▶ _What is being asked_: What is wanted is an exact copy of all the entries.

▶ _The data_:

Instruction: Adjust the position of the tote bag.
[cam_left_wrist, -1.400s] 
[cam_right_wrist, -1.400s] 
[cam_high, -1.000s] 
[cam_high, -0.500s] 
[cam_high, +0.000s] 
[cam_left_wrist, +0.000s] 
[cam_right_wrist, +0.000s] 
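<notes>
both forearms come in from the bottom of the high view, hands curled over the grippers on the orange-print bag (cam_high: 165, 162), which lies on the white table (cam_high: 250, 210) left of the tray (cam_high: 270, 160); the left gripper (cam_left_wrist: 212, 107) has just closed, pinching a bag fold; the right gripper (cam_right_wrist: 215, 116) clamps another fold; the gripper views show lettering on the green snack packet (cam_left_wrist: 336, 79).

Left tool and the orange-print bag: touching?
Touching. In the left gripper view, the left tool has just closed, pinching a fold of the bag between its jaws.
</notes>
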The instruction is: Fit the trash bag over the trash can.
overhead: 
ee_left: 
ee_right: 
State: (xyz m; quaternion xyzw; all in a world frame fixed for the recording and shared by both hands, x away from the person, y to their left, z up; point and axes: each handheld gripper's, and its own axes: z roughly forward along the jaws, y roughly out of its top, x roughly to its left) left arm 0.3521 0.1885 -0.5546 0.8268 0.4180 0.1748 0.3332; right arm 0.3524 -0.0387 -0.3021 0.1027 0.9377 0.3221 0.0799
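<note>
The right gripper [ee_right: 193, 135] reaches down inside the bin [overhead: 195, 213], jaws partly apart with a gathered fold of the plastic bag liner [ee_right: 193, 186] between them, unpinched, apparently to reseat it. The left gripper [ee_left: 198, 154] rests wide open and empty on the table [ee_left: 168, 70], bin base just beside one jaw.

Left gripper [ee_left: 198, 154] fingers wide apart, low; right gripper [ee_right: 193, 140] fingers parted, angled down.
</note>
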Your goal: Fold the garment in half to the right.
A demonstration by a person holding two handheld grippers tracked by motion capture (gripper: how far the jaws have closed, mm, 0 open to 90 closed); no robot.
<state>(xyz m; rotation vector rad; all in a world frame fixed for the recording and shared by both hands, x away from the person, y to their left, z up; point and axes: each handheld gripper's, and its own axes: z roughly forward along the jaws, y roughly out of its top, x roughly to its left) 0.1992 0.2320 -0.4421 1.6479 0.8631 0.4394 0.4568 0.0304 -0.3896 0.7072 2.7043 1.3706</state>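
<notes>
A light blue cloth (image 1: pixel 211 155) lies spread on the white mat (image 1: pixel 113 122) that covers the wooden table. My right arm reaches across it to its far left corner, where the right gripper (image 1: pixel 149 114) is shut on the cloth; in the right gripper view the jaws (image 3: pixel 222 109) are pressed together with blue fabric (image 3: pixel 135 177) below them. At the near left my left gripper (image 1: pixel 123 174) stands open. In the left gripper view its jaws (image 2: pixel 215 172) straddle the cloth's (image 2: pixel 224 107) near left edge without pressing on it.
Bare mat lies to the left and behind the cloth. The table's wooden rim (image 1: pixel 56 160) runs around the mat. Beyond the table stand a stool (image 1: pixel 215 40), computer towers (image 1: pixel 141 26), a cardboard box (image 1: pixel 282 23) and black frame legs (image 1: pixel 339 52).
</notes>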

▶ _Task output_:
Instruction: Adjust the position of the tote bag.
[cam_left_wrist, -1.400s] 
[cam_right_wrist, -1.400s] 
[cam_high, -1.000s] 
[cam_high, -0.500s] 
[cam_high, +0.000s] 
[cam_left_wrist, +0.000s] 
[cam_right_wrist, +0.000s] 
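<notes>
both forearms come in from the bottom of the high view, hands curled over the grippers on the orange-print bag (cam_high: 165, 162), which lies on the white table (cam_high: 250, 210) left of the tray (cam_high: 270, 160); the left gripper (cam_left_wrist: 212, 107) has just closed, pinching a bag fold; the right gripper (cam_right_wrist: 215, 116) clamps another fold; the gripper views show lettering on the green snack packet (cam_left_wrist: 336, 79).

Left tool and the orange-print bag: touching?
Touching. In the left gripper view, the left tool has just closed, pinching a fold of the bag between its jaws.
</notes>
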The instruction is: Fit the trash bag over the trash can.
overhead: 
ee_left: 
ee_right: 
State: (xyz m; quaternion xyzw; all in a world frame fixed for the recording and shared by both hands, x away from the person, y to their left, z up; point and axes: each handheld gripper's, and its own axes: z roughly forward along the jaws, y roughly out of its top, x roughly to its left) left arm 0.3521 0.1885 -0.5546 0.8268 0.4180 0.1748 0.3332; right arm 0.3524 -0.0387 -0.3021 0.1027 0.9377 0.3221 0.0799
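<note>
The right gripper [ee_right: 193, 135] reaches down inside the bin [overhead: 195, 213], jaws partly apart with a gathered fold of the plastic bag liner [ee_right: 193, 186] between them, unpinched, apparently to reseat it. The left gripper [ee_left: 198, 154] rests wide open and empty on the table [ee_left: 168, 70], bin base just beside one jaw.

Left gripper [ee_left: 198, 154] fingers wide apart, low; right gripper [ee_right: 193, 140] fingers parted, angled down.
</note>
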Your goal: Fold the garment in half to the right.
A demonstration by a person holding two handheld grippers tracked by motion capture (gripper: how far the jaws have closed, mm, 0 open to 90 closed); no robot.
<state>(xyz m; rotation vector rad; all in a world frame fixed for the recording and shared by both hands, x away from the person, y to their left, z up; point and axes: each handheld gripper's, and its own axes: z roughly forward along the jaws, y roughly out of its top, x roughly to its left) 0.1992 0.2320 -0.4421 1.6479 0.8631 0.4394 0.4568 0.0304 -0.3896 0.7072 2.7043 1.3706</state>
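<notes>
A light blue cloth (image 1: pixel 211 155) lies spread on the white mat (image 1: pixel 113 122) that covers the wooden table. My right arm reaches across it to its far left corner, where the right gripper (image 1: pixel 149 114) is shut on the cloth; in the right gripper view the jaws (image 3: pixel 222 109) are pressed together with blue fabric (image 3: pixel 135 177) below them. At the near left my left gripper (image 1: pixel 123 174) stands open. In the left gripper view its jaws (image 2: pixel 215 172) straddle the cloth's (image 2: pixel 224 107) near left edge without pressing on it.
Bare mat lies to the left and behind the cloth. The table's wooden rim (image 1: pixel 56 160) runs around the mat. Beyond the table stand a stool (image 1: pixel 215 40), computer towers (image 1: pixel 141 26), a cardboard box (image 1: pixel 282 23) and black frame legs (image 1: pixel 339 52).
</notes>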

This completes the answer.